Geologically, Elztal consists of sandstone on top of gneiss. During the Ice Age parts of Elztal were covered by Kandel´s glacier and formed Moraines that are still visible. The glacier stems form repeated freezing and thawing, permitting the formation ice. Under pressure of ice it fuses into firn; layers of firn become then glacial ice containing air bubbles, giving it a blue colour. Glaciers don´t need a slope, they are being driven by the accumulation of new snow. Snowfall creates a sufficient depth of ice to exert a downward force sufficient to cause deep erosion of rock. Moraines are formed from deposition of material from a glacier and are exposed after glaciers have retreated.
If glaciers ice sheets advance irregularly they form clay.
As glaciers were retrieving, they made room for plants and wildlife.
On Elztal meadows you will find Dandelions. In German it is called Löwenzahn, lion's tooth. A bright yellow flower is held on a hollow stem rising above the leaves and extrudes milky latex.
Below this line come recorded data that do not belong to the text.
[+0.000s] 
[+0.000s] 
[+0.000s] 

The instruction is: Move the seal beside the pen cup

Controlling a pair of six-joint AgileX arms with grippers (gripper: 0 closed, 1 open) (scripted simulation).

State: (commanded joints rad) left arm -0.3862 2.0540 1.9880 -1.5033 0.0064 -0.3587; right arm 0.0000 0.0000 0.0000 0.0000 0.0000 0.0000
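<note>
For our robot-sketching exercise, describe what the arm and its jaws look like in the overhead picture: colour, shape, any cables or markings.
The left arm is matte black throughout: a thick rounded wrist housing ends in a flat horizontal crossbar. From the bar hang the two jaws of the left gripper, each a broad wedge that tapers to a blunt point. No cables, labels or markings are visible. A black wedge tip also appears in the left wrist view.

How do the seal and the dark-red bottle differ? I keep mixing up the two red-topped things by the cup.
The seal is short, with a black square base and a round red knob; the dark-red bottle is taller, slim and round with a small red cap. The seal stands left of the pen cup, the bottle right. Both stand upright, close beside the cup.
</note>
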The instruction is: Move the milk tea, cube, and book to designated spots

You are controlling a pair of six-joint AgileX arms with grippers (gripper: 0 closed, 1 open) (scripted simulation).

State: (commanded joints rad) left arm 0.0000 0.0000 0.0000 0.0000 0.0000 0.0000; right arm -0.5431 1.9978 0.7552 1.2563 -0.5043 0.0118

This seed is called dandelion clock, and blowing it apart is a popular sport amongst children. While the dandelion is considered as unwanted weed by most gardeners, the plant has several medicinal uses. Dandelions can also be eaten cooked or raw in various forms, such as in soup or salad. Raw leaves have a slightly bitter taste. Dandelions are similar to catsear also known as False Dandelion, whereas catsear's stem is solid, and dandelions possess hollow stems. Drinking dandelion wine before a meal is believed to stimulate digestive functions, however it should be mentioned that uncooked dandelions have a diuretic effect. Dandelion is a drug in Canada, and being sold as diuretic.